Abstract:
Stevens-Johnson Syndrome (SJS) and Toxic Epidermal Necrolysis (TEN) exist on a spectrum of autoimmune conditions which cause epidermal detachment and keratinocyte necrosis. Due to the rare incidence of these conditions, a dramatic heterogeneity in treatment algorithms exists. To better appreciate pharmacologic immunosuppressive therapies\' impact on survival, the authors queried a multi-institutional data network. Data for this study was extracted from TriNetX Research Network, a platform that contains ICD-9/ICD-10 coding data from a consortium of international healthcare organizations. Seventy-one institutions were queried to identify adult patients diagnosed with SJS, TEN or SJS-TEN Overlap. Cohorts were created based on the therapy received: systemic steroids (SS), diphenhydramine (DH), cyclosporine (CS), intravenous immunoglobulin (IVIG), tumor necrosis factor alpha inhibitors (TNFαi), or a combination of treatments.

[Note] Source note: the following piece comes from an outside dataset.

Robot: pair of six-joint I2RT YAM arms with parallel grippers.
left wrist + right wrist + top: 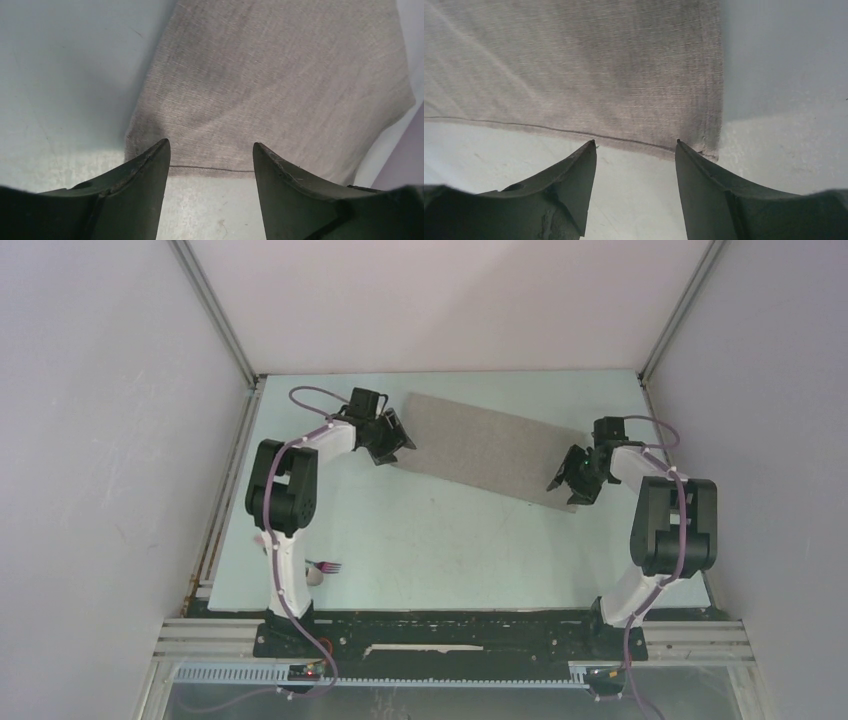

Cohorts were then propensity matched with patients who received supportive care. Patients who only received one of the above treatments showed no significant reduction in 90-day mortality. Patients who received CS or IVIG as part of their multitherapy showed a significantly increased risk of death when compared to supportive care (CS: RR = 1.583, 95% CI [1.119, 2.240]; IVIG: RR = 2.132, 95% CI [1.485, 3.059]). Despite their frequent utilization, this study\'s analysis suggests that none of these therapies confer significant 90-day mortality survival over supportive care alone. These results highlight the heterogeneity of therapies and emphasize the need for critical prospective appraisal of their outcomes in SJS and TEN.
摘要:
史蒂文斯-约翰逊综合征(SJS)和毒性表皮坏死松解症(TEN)存在于一系列引起表皮脱离和角质形成细胞坏死的自身免疫疾病中。由于这些情况的罕见发生,治疗算法存在巨大的异质性。为了更好地理解药物免疫抑制疗法对生存的影响,作者查询了一个多机构数据网络。本研究的数据来自TriNetX研究网络,包含来自国际医疗保健组织联盟的ICD-9/ICD-10编码数据的平台。查询了71个机构,以识别诊断为SJS的成年患者,十或SJS-TEN重叠。根据接受的治疗创建队列:全身性类固醇(SS),苯海拉明(DH),环孢菌素(CS),静脉注射免疫球蛋白(IVIG),肿瘤坏死因子α抑制剂(TNFαi),或治疗的组合。然后将队列与接受支持性护理的患者进行倾向匹配。仅接受上述治疗之一的患者90天死亡率没有显着降低。与支持治疗相比,接受CS或IVIG作为多种治疗的患者死亡风险显著增加(CS:RR=1.583,95%CI[1.119,2.240];IVIG:RR=2.132,95%CI[1.485,3.059])。尽管他们经常使用,这项研究的分析提示,这些治疗方法均不比单独的支持治疗具有显著的90天死亡率生存率.这些结果突出了治疗的异质性,并强调了对SJS和TEN结果进行关键前瞻性评估的必要性。